> Your instructions
Give back the entries exactly, ending with the "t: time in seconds" line.

Items from a data source:
=== Section Start ===

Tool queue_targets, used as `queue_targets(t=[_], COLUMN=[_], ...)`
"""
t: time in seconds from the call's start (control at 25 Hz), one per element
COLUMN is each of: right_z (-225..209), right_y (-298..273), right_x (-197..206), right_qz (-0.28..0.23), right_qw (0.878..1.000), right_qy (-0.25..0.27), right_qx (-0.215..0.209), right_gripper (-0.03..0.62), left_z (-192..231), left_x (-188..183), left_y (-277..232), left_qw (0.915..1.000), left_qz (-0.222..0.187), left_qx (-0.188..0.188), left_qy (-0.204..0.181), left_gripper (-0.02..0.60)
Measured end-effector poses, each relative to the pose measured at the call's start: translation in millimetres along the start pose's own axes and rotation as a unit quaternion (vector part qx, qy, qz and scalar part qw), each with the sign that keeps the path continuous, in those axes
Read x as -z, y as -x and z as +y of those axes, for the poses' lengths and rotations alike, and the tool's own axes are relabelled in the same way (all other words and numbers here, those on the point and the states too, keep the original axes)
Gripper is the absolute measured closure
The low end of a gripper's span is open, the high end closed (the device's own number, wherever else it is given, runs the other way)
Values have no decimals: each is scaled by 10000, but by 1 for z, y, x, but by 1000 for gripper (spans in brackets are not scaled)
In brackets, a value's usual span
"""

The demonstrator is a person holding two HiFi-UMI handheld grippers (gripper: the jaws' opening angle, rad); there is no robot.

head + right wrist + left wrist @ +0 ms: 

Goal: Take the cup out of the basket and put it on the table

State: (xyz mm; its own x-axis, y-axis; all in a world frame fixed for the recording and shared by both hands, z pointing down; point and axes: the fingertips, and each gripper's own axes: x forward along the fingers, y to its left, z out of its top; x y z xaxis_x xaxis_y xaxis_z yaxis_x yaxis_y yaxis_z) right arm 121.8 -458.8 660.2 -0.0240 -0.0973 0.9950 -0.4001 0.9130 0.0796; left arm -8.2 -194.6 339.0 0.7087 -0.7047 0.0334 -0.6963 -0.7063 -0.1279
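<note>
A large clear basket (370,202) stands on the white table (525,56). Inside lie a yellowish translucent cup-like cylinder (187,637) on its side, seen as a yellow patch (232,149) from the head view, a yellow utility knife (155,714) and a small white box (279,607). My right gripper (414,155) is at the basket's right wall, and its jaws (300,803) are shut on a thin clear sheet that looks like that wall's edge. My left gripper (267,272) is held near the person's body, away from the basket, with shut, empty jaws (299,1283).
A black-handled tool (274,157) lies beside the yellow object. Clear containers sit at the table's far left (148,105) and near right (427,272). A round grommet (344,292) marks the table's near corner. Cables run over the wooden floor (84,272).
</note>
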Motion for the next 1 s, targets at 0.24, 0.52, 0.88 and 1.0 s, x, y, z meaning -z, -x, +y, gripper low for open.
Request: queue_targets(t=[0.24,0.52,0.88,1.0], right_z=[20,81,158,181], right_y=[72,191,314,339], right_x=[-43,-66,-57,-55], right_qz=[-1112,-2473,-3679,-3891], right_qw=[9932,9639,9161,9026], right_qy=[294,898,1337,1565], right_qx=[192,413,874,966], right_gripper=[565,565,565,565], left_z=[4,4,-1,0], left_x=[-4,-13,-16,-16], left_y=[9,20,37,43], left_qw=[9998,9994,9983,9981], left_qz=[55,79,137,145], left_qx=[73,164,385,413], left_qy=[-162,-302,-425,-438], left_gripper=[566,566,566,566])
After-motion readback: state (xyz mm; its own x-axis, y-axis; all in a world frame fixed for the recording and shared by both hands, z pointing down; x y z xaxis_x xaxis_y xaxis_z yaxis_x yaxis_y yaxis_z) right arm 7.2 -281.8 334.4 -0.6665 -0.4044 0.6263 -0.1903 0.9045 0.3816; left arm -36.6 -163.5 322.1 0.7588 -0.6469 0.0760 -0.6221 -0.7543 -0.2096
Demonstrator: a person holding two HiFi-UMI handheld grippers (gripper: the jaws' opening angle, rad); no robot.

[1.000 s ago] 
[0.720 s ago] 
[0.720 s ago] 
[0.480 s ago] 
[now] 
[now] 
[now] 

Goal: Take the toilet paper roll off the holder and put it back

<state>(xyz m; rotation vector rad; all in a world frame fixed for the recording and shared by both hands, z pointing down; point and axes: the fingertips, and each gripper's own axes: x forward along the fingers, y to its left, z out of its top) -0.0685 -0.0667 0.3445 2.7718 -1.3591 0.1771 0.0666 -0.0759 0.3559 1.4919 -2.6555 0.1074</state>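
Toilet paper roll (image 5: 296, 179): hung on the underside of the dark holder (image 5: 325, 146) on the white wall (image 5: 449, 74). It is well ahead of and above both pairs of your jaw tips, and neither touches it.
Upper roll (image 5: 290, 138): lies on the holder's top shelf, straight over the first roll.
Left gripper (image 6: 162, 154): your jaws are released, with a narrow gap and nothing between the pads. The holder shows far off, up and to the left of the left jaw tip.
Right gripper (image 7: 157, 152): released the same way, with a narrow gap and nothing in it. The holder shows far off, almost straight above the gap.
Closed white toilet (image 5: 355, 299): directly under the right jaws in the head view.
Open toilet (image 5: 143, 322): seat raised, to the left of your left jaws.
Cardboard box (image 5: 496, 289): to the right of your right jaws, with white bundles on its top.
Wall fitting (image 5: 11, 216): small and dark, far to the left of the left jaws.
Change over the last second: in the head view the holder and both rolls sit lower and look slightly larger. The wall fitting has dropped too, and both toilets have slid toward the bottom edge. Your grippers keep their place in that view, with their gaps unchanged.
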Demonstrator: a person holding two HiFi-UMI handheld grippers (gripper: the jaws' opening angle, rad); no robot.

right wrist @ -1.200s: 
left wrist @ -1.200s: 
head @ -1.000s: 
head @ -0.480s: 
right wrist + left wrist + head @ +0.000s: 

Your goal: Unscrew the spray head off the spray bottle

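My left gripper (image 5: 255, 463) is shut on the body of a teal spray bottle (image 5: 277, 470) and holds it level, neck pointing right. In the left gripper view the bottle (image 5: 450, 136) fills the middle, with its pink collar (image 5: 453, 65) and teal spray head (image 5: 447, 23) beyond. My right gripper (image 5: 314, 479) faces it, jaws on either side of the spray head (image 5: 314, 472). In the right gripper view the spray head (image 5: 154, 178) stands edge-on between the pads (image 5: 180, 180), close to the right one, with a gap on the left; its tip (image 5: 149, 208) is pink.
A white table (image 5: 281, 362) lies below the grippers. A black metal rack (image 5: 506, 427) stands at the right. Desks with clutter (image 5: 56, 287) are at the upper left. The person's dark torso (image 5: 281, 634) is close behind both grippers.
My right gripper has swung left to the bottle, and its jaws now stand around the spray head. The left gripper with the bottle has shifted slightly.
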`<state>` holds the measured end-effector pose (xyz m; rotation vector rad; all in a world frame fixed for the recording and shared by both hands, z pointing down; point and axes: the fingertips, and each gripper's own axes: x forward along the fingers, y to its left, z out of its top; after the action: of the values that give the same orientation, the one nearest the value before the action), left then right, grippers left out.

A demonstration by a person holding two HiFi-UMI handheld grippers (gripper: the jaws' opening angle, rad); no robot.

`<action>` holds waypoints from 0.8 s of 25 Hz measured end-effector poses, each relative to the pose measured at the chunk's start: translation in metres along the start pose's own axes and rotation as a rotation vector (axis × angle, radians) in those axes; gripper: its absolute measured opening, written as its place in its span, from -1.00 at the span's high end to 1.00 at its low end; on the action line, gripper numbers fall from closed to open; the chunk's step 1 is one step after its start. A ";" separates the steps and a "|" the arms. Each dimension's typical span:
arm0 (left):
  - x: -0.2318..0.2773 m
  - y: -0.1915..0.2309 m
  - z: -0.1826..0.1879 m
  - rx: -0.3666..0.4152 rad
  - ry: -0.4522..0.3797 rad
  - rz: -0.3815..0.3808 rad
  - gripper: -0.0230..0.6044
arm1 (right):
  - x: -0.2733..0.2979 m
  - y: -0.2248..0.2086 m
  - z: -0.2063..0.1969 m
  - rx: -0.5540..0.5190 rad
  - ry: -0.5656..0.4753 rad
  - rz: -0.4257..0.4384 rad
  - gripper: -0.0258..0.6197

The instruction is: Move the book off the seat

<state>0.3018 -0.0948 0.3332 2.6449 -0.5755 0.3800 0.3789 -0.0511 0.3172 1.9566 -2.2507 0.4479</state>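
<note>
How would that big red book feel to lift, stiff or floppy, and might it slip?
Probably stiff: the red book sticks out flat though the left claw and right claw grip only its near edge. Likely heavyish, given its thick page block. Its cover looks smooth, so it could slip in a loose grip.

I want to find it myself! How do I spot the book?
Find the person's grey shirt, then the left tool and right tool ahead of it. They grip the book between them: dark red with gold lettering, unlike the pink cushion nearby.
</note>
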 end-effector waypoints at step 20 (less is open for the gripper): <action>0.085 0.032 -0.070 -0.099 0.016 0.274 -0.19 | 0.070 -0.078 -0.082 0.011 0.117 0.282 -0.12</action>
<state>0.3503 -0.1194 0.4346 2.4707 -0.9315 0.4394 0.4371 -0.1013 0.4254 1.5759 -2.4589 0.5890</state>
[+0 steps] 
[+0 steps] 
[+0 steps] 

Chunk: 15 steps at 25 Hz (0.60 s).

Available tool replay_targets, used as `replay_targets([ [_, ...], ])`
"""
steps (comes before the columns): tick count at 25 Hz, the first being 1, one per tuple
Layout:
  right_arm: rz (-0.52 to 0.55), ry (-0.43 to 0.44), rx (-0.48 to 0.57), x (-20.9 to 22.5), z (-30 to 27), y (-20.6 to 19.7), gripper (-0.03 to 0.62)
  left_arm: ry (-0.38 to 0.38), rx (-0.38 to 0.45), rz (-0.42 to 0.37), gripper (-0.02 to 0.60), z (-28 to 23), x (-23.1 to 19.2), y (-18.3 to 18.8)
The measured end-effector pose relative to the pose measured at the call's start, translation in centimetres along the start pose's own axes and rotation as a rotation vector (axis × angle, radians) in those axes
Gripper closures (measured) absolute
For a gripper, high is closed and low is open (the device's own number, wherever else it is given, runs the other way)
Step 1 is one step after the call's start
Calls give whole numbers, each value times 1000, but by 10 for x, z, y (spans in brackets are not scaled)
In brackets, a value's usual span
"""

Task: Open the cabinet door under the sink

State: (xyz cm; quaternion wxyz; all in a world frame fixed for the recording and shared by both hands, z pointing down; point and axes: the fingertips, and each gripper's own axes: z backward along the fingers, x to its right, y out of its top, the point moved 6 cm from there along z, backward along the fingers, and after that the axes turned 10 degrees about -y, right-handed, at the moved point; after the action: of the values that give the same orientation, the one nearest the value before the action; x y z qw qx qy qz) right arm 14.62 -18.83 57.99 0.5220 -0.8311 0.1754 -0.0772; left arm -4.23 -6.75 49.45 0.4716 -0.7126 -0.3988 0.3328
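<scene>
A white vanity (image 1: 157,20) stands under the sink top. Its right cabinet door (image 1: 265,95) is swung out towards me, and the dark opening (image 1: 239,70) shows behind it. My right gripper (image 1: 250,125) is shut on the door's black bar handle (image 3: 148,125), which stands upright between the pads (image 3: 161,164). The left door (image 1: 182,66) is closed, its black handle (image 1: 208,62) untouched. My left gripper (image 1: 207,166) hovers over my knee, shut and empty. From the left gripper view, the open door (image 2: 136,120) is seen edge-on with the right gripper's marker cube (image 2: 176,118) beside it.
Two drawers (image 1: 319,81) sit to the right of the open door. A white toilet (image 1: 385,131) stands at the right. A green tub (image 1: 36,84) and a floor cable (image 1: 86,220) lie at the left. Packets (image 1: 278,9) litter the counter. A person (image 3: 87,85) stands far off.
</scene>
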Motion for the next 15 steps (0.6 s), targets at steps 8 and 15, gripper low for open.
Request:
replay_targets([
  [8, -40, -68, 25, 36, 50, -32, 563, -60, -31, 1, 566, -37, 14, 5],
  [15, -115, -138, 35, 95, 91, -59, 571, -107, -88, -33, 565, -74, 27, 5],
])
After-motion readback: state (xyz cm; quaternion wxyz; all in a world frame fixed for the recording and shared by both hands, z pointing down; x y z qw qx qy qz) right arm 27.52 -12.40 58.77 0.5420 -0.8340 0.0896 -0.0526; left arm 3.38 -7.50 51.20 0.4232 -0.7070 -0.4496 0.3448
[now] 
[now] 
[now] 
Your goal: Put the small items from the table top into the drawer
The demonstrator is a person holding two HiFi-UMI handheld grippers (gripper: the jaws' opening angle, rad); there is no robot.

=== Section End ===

> Solution to the problem
Tool queue_targets, used as `queue_targets(t=[_], COLUMN=[_], ...)`
"""
t: time in seconds from the call's start (control at 25 Hz), one per element

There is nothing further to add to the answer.